▸ Work order
Repeat the whole listing exactly, leaving nothing out.

Given information Start Marker

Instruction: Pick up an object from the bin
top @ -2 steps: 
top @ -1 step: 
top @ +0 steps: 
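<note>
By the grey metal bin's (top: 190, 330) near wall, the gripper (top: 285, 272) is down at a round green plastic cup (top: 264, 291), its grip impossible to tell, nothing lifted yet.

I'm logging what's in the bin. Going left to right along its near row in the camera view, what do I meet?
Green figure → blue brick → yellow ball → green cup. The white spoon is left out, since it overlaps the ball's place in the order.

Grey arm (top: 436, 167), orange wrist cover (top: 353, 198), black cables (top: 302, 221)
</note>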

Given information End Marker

▸ Exercise answer
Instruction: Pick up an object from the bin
top @ -2 steps: 
top @ -1 step: 
top @ +0 steps: 
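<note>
By the grey metal bin's (top: 190, 330) near wall, the gripper (top: 285, 272) is down at a round green plastic cup (top: 264, 291), its grip impossible to tell, nothing lifted yet.

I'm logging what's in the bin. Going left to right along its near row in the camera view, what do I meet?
Green figure → blue brick → yellow ball → green cup. The white spoon is left out, since it overlaps the ball's place in the order.

Grey arm (top: 436, 167), orange wrist cover (top: 353, 198), black cables (top: 302, 221)
</note>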

This exercise requires nothing further.